Jumat, 24 Juni 2016

Kunci Menghilangkan Pungutan di Sekolah Itu Komitmen Kepala Sekolah

Tidak banyak sekolah benar-benar bisa menghapus pungutan sekolah dan menjalankan sumbangan. Kunci utamanya adalah di komitmen kepala sekolah untuk taat aturan dan tidak aneh-aneh. Demikian penegasan Kepala Sekolah SMPN 8 Surakarta Drs Nugroho MPd dalam sambutan rapat untuk membahas Mekanisme Sosialisasi dan Rapat Pleno Komite Sekolah Kamis (23/6).

"Atas dasar itu Ketua MKKS SMK sudah menyampaikan kepada kami bagaimana menjalankan mekanisme sumbangan bukan pungutan. Kata beliau, atas dasar rekomendasi bu Kadinas (Dikpora Surakarta)" lanjutnya.

Sudah 3 tahun terakhir SMPN 8 Surakarta menjalankan mekanisme penarikan sumbangan bukan pungutan. Dalam berbagai regulasi, dalam pembiayaan pendidikan dasar  9 tahun sekolah dilarang melakukan pungutan tetapi masih diperbolehkan menarik sumbangan. Meski dalam Permendikbud No 44 Tahun 2012 Tentang Pungutan dan Sumbangan Biaya Pendidikan Pada Satuan Pendidikan Dasar. Terminologi sumbangan dan pungutan sudah jelas, masih banyak elemen masyarakat yang tidak faham.

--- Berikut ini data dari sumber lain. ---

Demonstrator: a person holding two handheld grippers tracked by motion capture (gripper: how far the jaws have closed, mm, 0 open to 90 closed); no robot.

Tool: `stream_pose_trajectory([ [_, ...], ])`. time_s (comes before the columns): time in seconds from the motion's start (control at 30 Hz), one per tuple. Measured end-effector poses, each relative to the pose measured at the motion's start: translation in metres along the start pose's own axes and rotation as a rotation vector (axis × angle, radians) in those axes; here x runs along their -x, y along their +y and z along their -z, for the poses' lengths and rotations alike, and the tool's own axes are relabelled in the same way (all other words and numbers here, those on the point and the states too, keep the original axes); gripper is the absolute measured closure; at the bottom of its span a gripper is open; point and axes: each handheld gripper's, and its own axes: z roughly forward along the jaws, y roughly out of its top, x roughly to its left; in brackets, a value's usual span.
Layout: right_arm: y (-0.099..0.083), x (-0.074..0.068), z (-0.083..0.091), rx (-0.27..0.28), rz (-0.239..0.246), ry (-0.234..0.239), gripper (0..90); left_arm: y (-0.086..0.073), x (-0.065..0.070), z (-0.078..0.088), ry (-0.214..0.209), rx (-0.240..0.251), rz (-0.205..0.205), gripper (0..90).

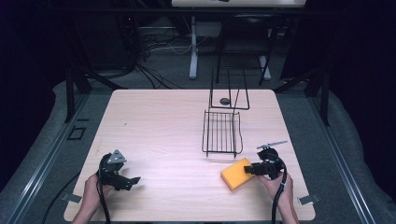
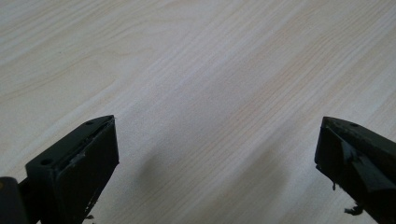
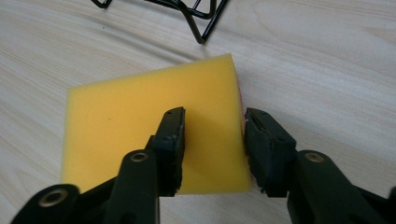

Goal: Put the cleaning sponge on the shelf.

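Right tool (image 3: 212, 140) pinches the yellow rectangular foam sponge (image 3: 121, 116) at its corner, on the pale wooden table (image 1: 159, 126) beside a black wire rack (image 1: 222, 133). Left tool (image 2: 217, 163) spread, holding nothing.

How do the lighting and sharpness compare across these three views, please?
High view: table evenly lit, surroundings dark, slightly soft. Left gripper view: wood grain soft, faint jaw shadows. Right gripper view: yellow sponge bright and fairly sharp, wire rack at the top edge.
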Motion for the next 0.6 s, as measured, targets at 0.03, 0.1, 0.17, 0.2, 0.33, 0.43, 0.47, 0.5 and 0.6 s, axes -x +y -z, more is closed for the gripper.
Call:
stream_pose_trajectory([
  [0.03,-0.0002,-0.0009,0.0000,-0.003,-0.001,-0.002,64.5,0.0001,0.0001,0.0000,-0.001,-0.001,-0.001,0.0],
  [0.1,-0.0005,-0.0011,0.0005,-0.008,-0.007,0.000,68.2,0.0002,0.0002,0.0001,0.000,-0.001,-0.003,0.0],
  [0.17,-0.0009,-0.0012,0.0004,0.001,-0.012,0.001,71.8,0.0002,0.0003,0.0002,0.000,-0.001,-0.002,0.0],
  [0.2,-0.0010,-0.0009,0.0003,0.001,-0.012,0.003,73.3,0.0002,0.0003,0.0002,0.000,-0.001,-0.002,0.0],
  [0.33,-0.0011,-0.0013,0.0007,0.006,-0.013,0.003,76.7,0.0001,-0.0001,0.0000,0.000,-0.002,-0.001,0.0],
  [0.43,-0.0004,-0.0026,0.0021,0.010,-0.013,0.002,78.6,0.0002,0.0001,-0.0001,-0.001,-0.002,-0.001,0.0],
  [0.47,-0.0002,-0.0021,0.0038,0.019,-0.015,0.019,79.5,0.0001,-0.0001,0.0000,-0.001,-0.002,-0.002,0.0],
  [0.5,-0.0001,-0.0023,0.0050,0.026,-0.017,0.018,79.9,0.0000,-0.0002,-0.0001,-0.001,-0.001,-0.002,0.0],
  [0.6,0.0007,-0.0029,0.0083,0.030,-0.018,0.027,80.5,0.0000,-0.0003,-0.0001,-0.001,-0.002,-0.002,0.0],
])
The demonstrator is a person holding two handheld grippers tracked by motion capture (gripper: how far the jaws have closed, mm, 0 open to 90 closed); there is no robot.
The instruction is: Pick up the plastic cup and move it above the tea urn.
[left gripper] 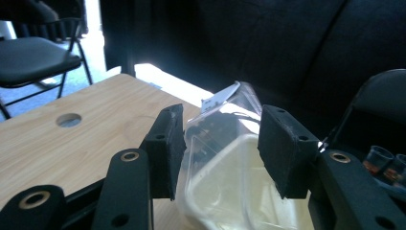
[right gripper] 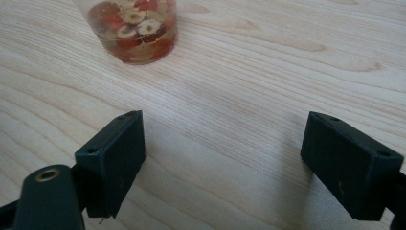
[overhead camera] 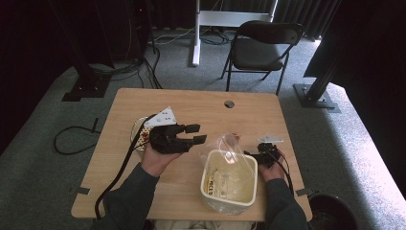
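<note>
While daylight falls across the grey carpeted floor (overhead camera: 43, 158) from the right, the light wooden worktop (overhead camera: 191, 103) sits in a dark-curtained room, with a black folding chair (overhead camera: 261, 48) and a white stand (overhead camera: 201, 21) behind it and black cables trailing over the carpet at the left. A round cable hole (overhead camera: 229, 104) lies near the worktop's far edge. Toward the near edge stands the cream rectangular plastic tub (overhead camera: 229, 184), lined with a clear plastic bag (overhead camera: 233, 148) whose loose mouth rises above the far rim; the tub's long axis runs from the person toward the far edge, and its opening faces up. The left gripper (overhead camera: 196, 133) hovers just left of the bag, pointing right toward it, its jaws parted with nothing pressed between them; in the left gripper view the bag stands beyond the two pads (left gripper: 168, 143). The right gripper (overhead camera: 253, 154) rests at the tub's far right corner, beside the bag; in the right gripper view its jaws stand wide apart over bare wood, and a clear plastic cup of sliced red dried fruit (right gripper: 134, 28) stands beyond them.
</note>
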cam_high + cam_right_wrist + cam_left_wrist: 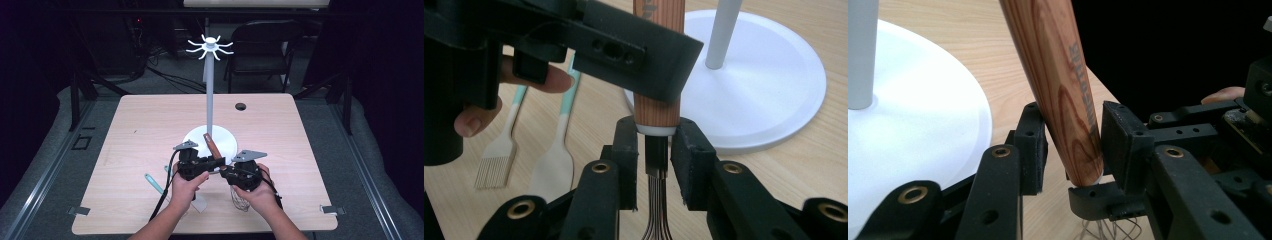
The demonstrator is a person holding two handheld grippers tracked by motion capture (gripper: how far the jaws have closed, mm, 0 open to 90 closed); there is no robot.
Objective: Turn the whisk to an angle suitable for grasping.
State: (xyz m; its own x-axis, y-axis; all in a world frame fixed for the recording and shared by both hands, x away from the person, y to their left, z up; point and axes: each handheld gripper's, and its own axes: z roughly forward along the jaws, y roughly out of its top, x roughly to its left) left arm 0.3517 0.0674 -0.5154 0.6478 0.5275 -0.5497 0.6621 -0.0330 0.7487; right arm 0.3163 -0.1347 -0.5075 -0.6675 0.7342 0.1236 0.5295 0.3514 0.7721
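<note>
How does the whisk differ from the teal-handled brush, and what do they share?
The whisk has a brown wooden handle, the brush a teal one. The whisk is raised; the brush lies flat on the table. The whisk ends in wires, the brush in bristles. Both are kitchen utensils.

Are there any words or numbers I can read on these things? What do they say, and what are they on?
Dark print runs lengthwise down the whisk's wooden handle in the left gripper view: too blurred and tilted to read.
The top of that same print peeks out above the left tongs in the right gripper view: cut off, unreadable.
There are no words or numbers on the white stand base or the table.
</note>
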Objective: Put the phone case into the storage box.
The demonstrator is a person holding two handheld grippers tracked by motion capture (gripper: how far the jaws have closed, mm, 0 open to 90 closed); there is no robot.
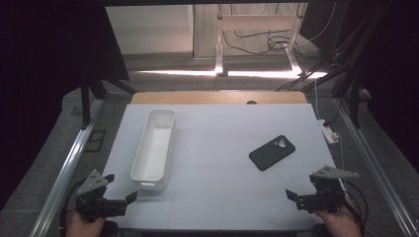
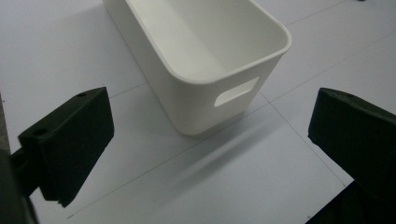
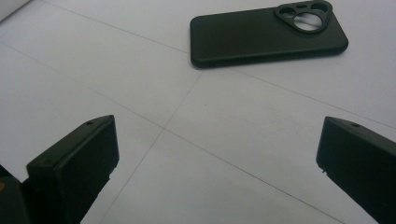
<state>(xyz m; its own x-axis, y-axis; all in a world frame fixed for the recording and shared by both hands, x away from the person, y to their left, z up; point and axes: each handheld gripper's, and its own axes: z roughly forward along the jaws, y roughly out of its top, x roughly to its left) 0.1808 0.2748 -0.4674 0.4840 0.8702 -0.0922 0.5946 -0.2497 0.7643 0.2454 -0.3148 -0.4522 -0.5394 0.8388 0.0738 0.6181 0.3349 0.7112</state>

Dinas maupun pihak sekolah "pura-pura tidak tahu" dan tetap menarik pungutan dengan diberi judul "Sumbangan". Pasal 1 ayat 2 menjelaskan Pungutan adalah penerimaan biaya pendidikan baik berupa uang dan/atau barang/jasa pada satuan pendidikan dasar yang berasal dari peserta didik atau orangtua/wali  secara langsung yang bersifat wajib,  mengikat,  serta jumlah  dan  jangka  waktu  pemungutannya  ditentukan  oleh  satuan pendidikan dasar.

Sedangkan Sumbangan sesuai Pasal 1 ayat 3 yakni penerimaan  biaya pendidikan  baik  berupa  uang
dan/atau barang/jasa  yang  diberikan  oleh  peserta  didik,  orangtua/wali, perseorangan atau lembaga lainnya kepada satuan pendidikan dasar yang bersifat  sukarela,  tidak memaksa,  tidak mengikat,  dan tidak ditentukan oleh  satuan  pendidikan  dasar  baik  jumlah  maupun  jangka  waktu pemberiannya
.

Di Kota Surakarta sendiri, meski sudah ada penerapan mekanisme sumbangan seperti di SMPN 8 namun masih banyak sekolah terutama SMAN yang menarik pungutan berbaju Sumbangan. Pungutan yang diterapkan berupa/bernama Sumbangan Pengembangan Sekolah (SPS). Kenapa SPS tetap dinamakan pungutan? Sebab dalam beberapa edaran SPS yang diedarkan di SMAN di Surakarta menetapkan besaran, jenis maupun jangka waktunya.

Oleh karena itu, Yayasan Satu Karsa Karya (YSKK) Surakarta berupaya mendorong implementasi mekanisme penarikan sumbangan bisa  diatur dalam peraturan sekolah atau peraturan kepala sekolah. Sehingga tidak hanya mekanisme tersebut memiliki kekuatan hukum, lebih sustainabel, namun juga apabila ada pihak lain yang ingin mengaplikasikan dapat dilakukan dengan tepat.

Mekanisme tarikan sumbangan di SMPN 8 merupakan wujud komitmen bersama antara sekolah dengan Komite Sekolah. Pembahasan pertama sudah dilakukan antara YSKK, sekolah dan Komite Sekolah. Draft awal sudah selesai dibahas dan akan dilanjutkan dalam pembahasan lanjutan.

Role model seperti SMPN 8 ini harus lebih banyak di blow up dan disosialisasikan secara massif agar makin banyak lagi sekolah yang menerapkan. Bahkan bila perlu, Dinas Pendidikan Pemuda dan Olahraga Pemkot Surakarta membuat aturan agar semua sekolah di Surakarta menerapkan mekanisme seperti yang dilakukan oleh SMPN 8. Sebab pendidikan merupakan kewajiban layanan yang harus disediakan oleh pemerintah.